* **TASK OBJECTIVE**
All lines after the one containing "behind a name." are needed, along with that line itself. Please repeat them exactly through the end of the entries.

* **ENTRIES SHOWN**

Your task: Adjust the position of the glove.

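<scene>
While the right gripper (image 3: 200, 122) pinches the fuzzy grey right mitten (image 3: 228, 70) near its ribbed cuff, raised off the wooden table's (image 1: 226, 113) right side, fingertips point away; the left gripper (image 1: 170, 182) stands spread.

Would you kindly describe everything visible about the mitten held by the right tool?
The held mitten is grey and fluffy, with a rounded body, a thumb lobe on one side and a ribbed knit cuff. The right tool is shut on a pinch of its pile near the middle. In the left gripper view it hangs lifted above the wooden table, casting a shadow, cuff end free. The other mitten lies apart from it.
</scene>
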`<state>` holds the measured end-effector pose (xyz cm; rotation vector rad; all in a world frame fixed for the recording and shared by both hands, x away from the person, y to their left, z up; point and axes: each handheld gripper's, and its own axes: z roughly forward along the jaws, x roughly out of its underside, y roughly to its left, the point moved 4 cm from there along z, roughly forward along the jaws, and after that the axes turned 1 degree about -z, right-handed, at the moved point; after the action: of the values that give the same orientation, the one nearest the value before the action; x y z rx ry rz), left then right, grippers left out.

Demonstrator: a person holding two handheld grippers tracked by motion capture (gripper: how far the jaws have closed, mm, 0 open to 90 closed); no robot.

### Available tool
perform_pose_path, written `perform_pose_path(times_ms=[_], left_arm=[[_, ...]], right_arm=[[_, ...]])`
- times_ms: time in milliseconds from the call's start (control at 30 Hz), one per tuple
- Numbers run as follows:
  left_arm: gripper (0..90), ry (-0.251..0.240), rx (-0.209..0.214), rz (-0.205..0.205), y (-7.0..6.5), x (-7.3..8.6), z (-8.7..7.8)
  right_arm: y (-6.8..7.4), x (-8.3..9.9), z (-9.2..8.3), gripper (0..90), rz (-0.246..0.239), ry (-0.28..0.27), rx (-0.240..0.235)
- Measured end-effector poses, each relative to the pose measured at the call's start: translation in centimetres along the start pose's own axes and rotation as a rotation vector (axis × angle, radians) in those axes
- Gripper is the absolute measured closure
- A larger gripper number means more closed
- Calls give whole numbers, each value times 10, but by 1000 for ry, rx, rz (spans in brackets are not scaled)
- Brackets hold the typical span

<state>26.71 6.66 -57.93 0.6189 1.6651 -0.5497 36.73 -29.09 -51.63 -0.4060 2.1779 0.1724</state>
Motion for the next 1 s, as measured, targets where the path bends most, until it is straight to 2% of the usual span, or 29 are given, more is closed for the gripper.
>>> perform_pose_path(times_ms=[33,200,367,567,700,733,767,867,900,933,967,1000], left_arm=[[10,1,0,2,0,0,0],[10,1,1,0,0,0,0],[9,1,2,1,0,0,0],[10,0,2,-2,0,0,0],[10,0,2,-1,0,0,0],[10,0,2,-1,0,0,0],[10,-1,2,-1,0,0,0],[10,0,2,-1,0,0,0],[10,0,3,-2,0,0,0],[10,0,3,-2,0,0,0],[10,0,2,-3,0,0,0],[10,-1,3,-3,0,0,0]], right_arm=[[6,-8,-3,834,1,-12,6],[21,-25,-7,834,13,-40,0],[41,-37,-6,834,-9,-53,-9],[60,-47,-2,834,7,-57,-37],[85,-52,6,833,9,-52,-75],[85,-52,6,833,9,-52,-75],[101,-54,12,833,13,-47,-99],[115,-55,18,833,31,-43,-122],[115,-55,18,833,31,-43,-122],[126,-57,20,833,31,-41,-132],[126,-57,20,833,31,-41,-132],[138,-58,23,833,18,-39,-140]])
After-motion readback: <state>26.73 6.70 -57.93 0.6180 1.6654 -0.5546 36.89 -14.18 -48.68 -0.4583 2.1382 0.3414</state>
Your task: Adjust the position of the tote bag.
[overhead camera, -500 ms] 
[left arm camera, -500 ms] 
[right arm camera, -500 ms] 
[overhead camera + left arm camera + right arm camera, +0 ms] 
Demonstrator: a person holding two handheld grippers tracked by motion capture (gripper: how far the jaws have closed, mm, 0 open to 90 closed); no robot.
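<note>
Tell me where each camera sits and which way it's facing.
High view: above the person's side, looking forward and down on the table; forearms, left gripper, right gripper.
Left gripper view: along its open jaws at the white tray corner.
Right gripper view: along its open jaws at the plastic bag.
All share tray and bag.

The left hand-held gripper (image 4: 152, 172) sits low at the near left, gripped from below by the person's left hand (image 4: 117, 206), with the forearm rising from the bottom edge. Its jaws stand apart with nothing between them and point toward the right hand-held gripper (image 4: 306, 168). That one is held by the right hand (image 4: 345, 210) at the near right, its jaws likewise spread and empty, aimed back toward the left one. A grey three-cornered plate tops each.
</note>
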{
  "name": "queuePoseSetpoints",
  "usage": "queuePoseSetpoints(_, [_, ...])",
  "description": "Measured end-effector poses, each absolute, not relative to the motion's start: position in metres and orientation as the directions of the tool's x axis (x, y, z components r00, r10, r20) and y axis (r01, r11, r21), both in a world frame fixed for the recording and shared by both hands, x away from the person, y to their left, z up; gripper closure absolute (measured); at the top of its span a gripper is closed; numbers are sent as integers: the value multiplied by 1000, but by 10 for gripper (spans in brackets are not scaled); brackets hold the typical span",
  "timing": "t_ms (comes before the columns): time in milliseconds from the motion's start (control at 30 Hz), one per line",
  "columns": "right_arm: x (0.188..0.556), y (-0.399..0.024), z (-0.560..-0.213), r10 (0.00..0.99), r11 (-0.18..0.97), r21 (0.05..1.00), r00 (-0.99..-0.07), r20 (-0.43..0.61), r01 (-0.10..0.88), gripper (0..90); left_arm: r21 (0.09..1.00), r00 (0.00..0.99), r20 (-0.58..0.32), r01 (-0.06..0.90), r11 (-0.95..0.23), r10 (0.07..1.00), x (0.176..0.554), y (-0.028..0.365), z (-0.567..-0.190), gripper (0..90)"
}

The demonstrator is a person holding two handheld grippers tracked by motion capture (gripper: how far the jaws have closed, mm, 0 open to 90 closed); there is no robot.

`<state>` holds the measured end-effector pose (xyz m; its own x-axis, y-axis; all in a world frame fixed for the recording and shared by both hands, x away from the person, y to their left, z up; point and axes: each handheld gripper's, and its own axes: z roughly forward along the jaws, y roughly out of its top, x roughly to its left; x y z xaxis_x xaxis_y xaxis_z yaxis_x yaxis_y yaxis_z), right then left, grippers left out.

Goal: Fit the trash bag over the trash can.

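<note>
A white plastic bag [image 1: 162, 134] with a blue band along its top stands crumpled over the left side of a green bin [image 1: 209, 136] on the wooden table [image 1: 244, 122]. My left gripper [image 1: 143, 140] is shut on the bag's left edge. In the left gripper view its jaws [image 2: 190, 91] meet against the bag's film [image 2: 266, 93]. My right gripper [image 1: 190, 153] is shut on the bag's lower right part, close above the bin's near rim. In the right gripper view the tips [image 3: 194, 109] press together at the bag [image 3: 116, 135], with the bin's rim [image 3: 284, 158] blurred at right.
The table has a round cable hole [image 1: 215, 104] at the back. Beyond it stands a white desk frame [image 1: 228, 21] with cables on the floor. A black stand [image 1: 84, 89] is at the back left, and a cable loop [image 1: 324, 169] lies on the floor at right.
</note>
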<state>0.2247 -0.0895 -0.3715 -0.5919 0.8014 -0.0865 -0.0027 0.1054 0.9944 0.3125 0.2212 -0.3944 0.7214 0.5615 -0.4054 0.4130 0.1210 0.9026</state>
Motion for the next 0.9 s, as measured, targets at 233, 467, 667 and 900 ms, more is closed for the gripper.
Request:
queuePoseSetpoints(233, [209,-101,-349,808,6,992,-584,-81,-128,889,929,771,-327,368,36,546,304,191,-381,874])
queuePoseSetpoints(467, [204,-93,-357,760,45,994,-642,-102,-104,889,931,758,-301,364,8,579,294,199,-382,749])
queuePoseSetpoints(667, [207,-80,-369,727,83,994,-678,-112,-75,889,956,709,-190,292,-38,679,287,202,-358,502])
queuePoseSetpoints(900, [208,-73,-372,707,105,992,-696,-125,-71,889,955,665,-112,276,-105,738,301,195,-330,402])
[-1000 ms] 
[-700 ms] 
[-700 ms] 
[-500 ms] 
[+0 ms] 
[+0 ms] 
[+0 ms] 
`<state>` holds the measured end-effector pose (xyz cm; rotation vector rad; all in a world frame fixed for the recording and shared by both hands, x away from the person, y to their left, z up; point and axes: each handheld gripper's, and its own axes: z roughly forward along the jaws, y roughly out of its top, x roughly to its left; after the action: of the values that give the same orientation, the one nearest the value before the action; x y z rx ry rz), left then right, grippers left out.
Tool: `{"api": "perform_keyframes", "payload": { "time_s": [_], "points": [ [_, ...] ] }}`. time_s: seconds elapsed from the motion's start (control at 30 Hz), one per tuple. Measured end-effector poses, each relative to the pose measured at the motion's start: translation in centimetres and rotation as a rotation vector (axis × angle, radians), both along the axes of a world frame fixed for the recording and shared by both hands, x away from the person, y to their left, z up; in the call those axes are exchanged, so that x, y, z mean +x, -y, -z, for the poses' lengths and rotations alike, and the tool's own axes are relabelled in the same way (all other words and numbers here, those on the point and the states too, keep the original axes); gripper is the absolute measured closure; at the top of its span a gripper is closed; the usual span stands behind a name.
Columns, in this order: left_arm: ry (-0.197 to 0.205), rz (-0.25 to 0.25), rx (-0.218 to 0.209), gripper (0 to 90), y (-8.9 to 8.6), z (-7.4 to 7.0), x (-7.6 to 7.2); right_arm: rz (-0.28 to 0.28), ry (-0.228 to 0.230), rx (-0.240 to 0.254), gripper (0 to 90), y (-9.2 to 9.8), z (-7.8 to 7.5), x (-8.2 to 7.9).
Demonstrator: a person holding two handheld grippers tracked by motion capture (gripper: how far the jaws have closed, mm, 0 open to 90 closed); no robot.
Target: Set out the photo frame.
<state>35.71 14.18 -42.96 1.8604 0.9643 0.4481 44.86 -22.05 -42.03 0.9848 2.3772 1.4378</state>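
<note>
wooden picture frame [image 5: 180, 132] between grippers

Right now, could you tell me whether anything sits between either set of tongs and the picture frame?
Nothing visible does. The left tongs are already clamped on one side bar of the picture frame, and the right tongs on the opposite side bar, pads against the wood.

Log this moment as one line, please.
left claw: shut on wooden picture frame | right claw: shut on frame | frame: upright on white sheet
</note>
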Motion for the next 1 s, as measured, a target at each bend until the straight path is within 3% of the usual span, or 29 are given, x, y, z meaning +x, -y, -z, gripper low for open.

* **TASK RESPONSE**
Tool: `{"api": "perform_keyframes", "payload": { "time_s": [_], "points": [ [_, ...] ] }}`. time_s: seconds elapsed from the motion's start (control at 30 Hz), one per tuple. Measured end-effector poses, each relative to the pose measured at the motion's start: translation in centimetres and rotation as a rotation vector (axis × angle, radians), both along the axes of a world frame fixed for the recording and shared by both hands, x away from the person, y to their left, z up; in the call those axes are exchanged, so that x, y, z mean +x, -y, -z, for the poses' lengths and rotations alike, and the tool's own axes are relabelled in the same way (all other words and numbers here, those on the point and the states too, keep the original axes); gripper is the absolute measured closure; at the top of its span a gripper is closed; the usual span stands behind a name.
Columns, in this order: left_arm: ry (-0.197 to 0.205), rz (-0.25 to 0.25), rx (-0.218 to 0.209), gripper (0 to 90), y (-8.9 to 8.6), z (-7.4 to 7.0), x (-7.6 to 7.2); right_arm: rz (-0.28 to 0.28), ry (-0.228 to 0.230), rx (-0.240 to 0.254), gripper (0 to 90), y (-9.2 to 9.8), z (-7.8 to 7.5), x (-8.2 to 7.9).
Demonstrator: a person holding two handheld grippers tracked by motion capture (gripper: how far the jaws have closed, mm, 0 open to 90 closed); no robot.
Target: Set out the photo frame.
<state>35.71 14.18 -42.96 1.8604 0.9643 0.4481 44.86 -22.05 -42.03 0.9848 2.3772 1.4378</state>
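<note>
wooden picture frame [image 5: 180, 132] between grippers

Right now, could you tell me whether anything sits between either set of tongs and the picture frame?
Nothing visible does. The left tongs are already clamped on one side bar of the picture frame, and the right tongs on the opposite side bar, pads against the wood.

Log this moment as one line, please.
left claw: shut on wooden picture frame | right claw: shut on frame | frame: upright on white sheet
</note>
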Motion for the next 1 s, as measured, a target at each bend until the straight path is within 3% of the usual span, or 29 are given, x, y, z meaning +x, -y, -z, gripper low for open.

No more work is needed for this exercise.